File-integrity events

Tracee-FIM hooks into inode operations via the BPF LSM. Instead of rescanning full volumes it streams changes and validates hashes on the fly.

Inline network policy

Because eBPF already inspects every packet, it can enforce identity-based ACLs. Cilium replaces sprawling iptables chains with constant-time lookups in the data path.

Quick example: count execve per pod

A 25-line BPF program attached to the execve tracepoint increments a per-pod counter in a hash map and emits an alert when it crosses a threshold.
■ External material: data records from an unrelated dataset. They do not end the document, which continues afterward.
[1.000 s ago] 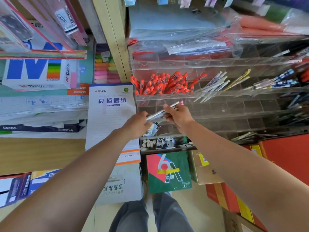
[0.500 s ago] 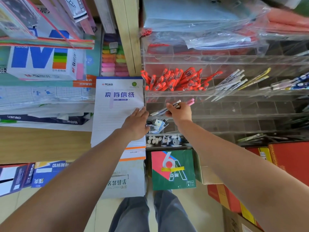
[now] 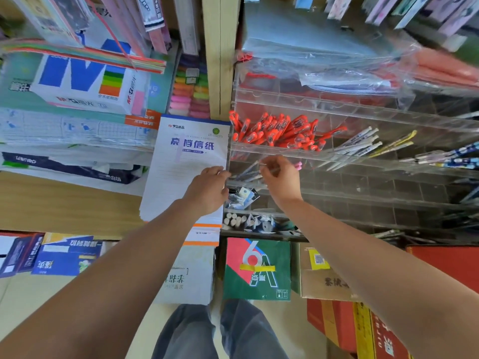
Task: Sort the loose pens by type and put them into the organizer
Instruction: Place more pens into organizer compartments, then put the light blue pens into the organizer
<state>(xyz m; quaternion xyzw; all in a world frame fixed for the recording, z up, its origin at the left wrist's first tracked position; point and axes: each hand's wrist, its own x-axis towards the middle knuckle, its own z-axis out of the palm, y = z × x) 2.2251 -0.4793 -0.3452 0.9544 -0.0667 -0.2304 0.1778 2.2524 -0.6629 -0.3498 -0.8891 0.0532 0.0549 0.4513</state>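
Your right grip [image 3: 281,178] pinches several pens [image 3: 247,172] at the organizer [image 3: 350,185]; your left grip [image 3: 207,189] lies relaxed, empty.

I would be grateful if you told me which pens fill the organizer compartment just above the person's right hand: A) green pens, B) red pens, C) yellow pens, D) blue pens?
B: red pens crowd the clear organizer compartment just above the right hand, which grips a few pale pens.

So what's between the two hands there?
Loose pens, pinched by the right hand; the left hand sits beside their tips. Head view shows it.
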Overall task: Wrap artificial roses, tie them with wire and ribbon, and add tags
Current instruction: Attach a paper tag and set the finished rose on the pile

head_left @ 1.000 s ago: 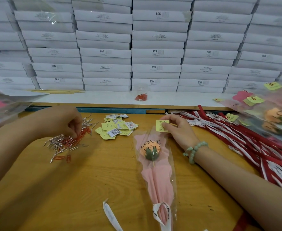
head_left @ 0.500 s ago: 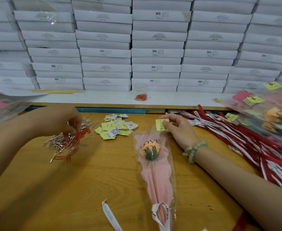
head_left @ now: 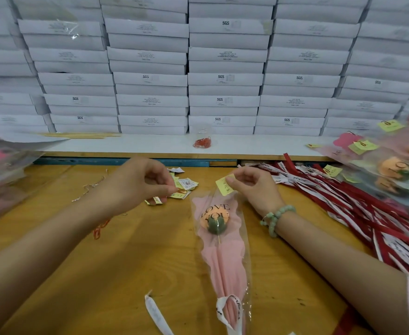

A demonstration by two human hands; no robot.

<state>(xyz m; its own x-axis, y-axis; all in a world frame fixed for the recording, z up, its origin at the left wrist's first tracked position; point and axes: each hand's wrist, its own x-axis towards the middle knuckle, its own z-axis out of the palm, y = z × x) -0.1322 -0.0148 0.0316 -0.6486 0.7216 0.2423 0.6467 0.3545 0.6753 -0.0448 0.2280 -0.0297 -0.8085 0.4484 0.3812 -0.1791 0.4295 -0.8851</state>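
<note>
The wrapped rose [head_left: 214, 220] lies on the desk [head_left: 126, 262] with its long axis running away from the person, bloom far, just under the right grip [head_left: 254, 187]. That grip pinches a yellow tag [head_left: 224, 187] at the wrap's far edge. To its left, the left grip [head_left: 138, 182] pinches a small orange clip [head_left: 180, 190].

Work surface and surroundings: a varnished yellow-brown wooden table [head_left: 126, 274] with visible grain, bounded at its far edge by a blue strip [head_left: 77, 161] and, just behind that, a low white ledge [head_left: 150, 143] with a wooden front edge. Rising from the ledge, flat white cardboard boxes [head_left: 225, 78] stand in tight columns that fill the whole background, some printed "SGS", others bearing small lines of text. Illumination is even and diffuse, casting soft shadows on the tabletop.
</note>
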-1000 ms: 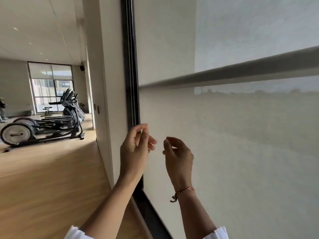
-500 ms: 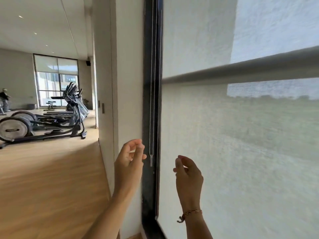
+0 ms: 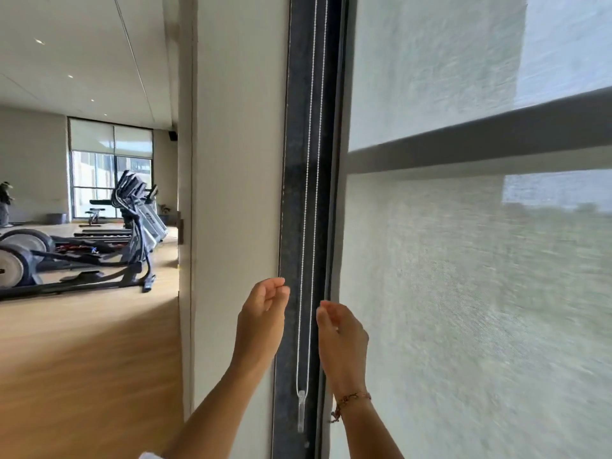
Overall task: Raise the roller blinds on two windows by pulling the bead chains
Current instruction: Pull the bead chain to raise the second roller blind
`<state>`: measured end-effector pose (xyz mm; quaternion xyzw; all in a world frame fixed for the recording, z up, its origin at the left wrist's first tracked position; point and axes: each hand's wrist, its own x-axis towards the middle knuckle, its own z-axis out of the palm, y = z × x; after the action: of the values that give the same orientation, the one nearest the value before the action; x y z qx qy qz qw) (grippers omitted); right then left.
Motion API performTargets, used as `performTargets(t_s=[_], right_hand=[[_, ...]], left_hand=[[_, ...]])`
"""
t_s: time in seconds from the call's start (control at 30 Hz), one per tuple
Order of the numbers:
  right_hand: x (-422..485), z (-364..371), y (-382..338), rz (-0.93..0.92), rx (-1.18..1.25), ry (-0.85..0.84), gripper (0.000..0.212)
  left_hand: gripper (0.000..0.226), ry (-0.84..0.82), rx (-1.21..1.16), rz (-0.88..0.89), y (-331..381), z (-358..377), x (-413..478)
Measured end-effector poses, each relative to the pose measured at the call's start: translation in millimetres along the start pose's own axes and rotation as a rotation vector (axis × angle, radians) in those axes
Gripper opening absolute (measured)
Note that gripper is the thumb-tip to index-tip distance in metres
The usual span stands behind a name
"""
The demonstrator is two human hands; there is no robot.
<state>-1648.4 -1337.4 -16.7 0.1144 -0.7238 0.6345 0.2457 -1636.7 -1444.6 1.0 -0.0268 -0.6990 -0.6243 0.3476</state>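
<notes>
A pale roller blind [image 3: 463, 293] covers the window on the right. A thin bead chain [image 3: 309, 193] hangs as a double strand down the dark window frame [image 3: 294, 226], ending in a clear plastic weight [image 3: 301, 410]. My left hand [image 3: 263, 323] is raised just left of the chain, fingers curled and apart, holding nothing. My right hand [image 3: 342, 339], with a bracelet at the wrist, is just right of the chain, fingers loosely curled, also holding nothing. The chain runs between the two hands without touching either.
A white wall pillar [image 3: 231, 193] stands left of the frame. Beyond it lies a wooden floor [image 3: 82, 342] with elliptical trainers [image 3: 99, 243]. A far window [image 3: 111, 167] has its blinds partly raised. A person [image 3: 5, 203] stands at the far left.
The view has swung left and closer, bringing the chain and frame to the centre. Both hands have moved in to either side of the chain, which earlier hung left of both.
</notes>
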Motion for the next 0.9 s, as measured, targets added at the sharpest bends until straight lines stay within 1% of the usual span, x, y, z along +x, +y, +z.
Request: performTargets(t_s=[0.1,0.2,0.3,0.43,0.47,0.5,0.53,0.57,0.63,0.7,0.77,0.83,0.9], right_hand=[[78.7,41.7,24.2,-0.01,-0.046,0.042,0.02],[143.4,78.7,49.7,-0.003,-0.125,0.138,0.022],[195.4,103.6,65.8,-0.007,-0.159,0.183,0.029],[248.9,131.0,79.1,0.032,-0.184,0.231,0.042],[257.4,135.6,81.1,0.036,-0.194,0.256,0.04],[265.6,137.5,82.3,0.018,-0.191,0.291,0.032],[270.6,136.4,80.6,-0.017,-0.168,0.317,0.019],[273.2,133.3,78.2,-0.069,-0.13,0.335,0.012],[273.7,126.2,69.0,-0.182,-0.084,0.409,0.024],[265.0,122.7,62.2,-0.307,-0.06,0.509,0.028],[248.0,126.7,66.8,-0.423,-0.135,0.587,0.034],[228.2,135.2,80.6,-0.504,-0.224,0.604,0.045],[211.9,143.7,89.7,-0.537,-0.221,0.627,0.048]], left_hand=[[0.02,-0.058,0.01,0.007,-20.5,22.4,68.5],[0.026,-0.126,-0.004,0.032,-34.2,42.7,122.5],[0.031,-0.163,-0.014,0.057,-40.0,55.7,170.2],[0.031,-0.212,-0.103,0.079,-44.9,65.1,223.7],[0.03,-0.226,-0.116,0.093,-45.8,66.6,233.8],[0.03,-0.241,-0.131,0.106,-45.8,68.8,243.2],[0.029,-0.255,-0.149,0.125,-44.8,71.0,251.4],[0.027,-0.262,-0.163,0.147,-42.6,72.8,257.2],[0.026,-0.292,-0.187,0.189,-35.6,77.6,268.0],[0.03,-0.331,-0.207,0.231,-27.3,84.2,274.6],[0.034,-0.38,-0.247,0.249,-16.7,90.1,280.2],[0.031,-0.458,-0.368,0.215,-3.5,95.4,282.7],[0.023,-0.534,-0.504,0.155,5.5,97.9,283.6]])
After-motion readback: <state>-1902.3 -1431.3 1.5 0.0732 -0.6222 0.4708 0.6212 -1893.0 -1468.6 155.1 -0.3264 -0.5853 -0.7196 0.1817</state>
Deploy it as a DaemonSet; you’ll spend <1 % CPU per node and touch zero application code.

Reference architecture

  flowchart LR
  subgraph Node
    Kernel[[Linux kernel]]
    Agent[User-space eBPF agent]
    Kernel -->|events| Agent
  end
  Agent -->|metrics| Prometheus[(Prometheus)]
  Agent -->|traces| OTLP[OpenTelemetry Collector]
  Agent -->|alerts| SIEM[(Security backend)]
  Prometheus --> Grafana[Grafana]
  OTLP --> Jaeger[Tracing UI]
  SIEM --> PagerDuty[PagerDuty]

Each node runs a privileged DaemonSet that streams kernel events into your existing observability stack.

Deployment checklist

  1. Linux kernel ≥ 5.10 for CO-RE (Compile Once, Run Everywhere) and BPF LSM.
  2. Ensure CONFIG_BPF, CONFIG_BPF_SYSCALL and CONFIG_BPF_LSM are enabled (most modern distros already do).
  3. Install an agent (Hubble, Pixie, Parca or Tetragon) via its Helm chart, including RBAC and seccomp profiles.
  4. Scope collection with pod annotations or CRDs to avoid buffer floods.
  5. Export results through Prometheus remote-write or the OpenTelemetry protocol.

Performance tuning tips

• Keep programs small (<10 k instructions); they load faster and are easier to reason about.
• Monitor bpf_prog_run_* and bpf_ringbuf_dropped via bpftool prog stats to right-size buffers.
• Even with CO-RE, mismatched kernel headers bite—CI-test new node images with automated eBPF smoke tests.

Pitfalls and mitigations

PitfallMitigation
Kernel upgrade breaks probesPin to an LTS kernel; include eBPF smoke tests in CI
Collector overwhelmedFilter or sample events inside the BPF program before user space
Privileged DaemonSets worry auditorsCombine with SELinux/AppArmor and document the threat model
Verifier rejects complex logicSplit the program or offload heavy work to user space

Next steps

Start in staging, baseline CPU and memory cost, then gate production rollout behind a feature flag. Finally, funnel eBPF events into Open Policy Agent to trigger automated remediation.


References

  1. Linux kernel docs, “BPF and XDP reference guide,” 2024.
  2. H. Bui et al., Tetragon: eBPF-based Security Observability, Cilium, 2023.
  3. Y. Oz & I. Shakury, Tracee: Runtime Security and FIM with eBPF, Aqua Security, 2023.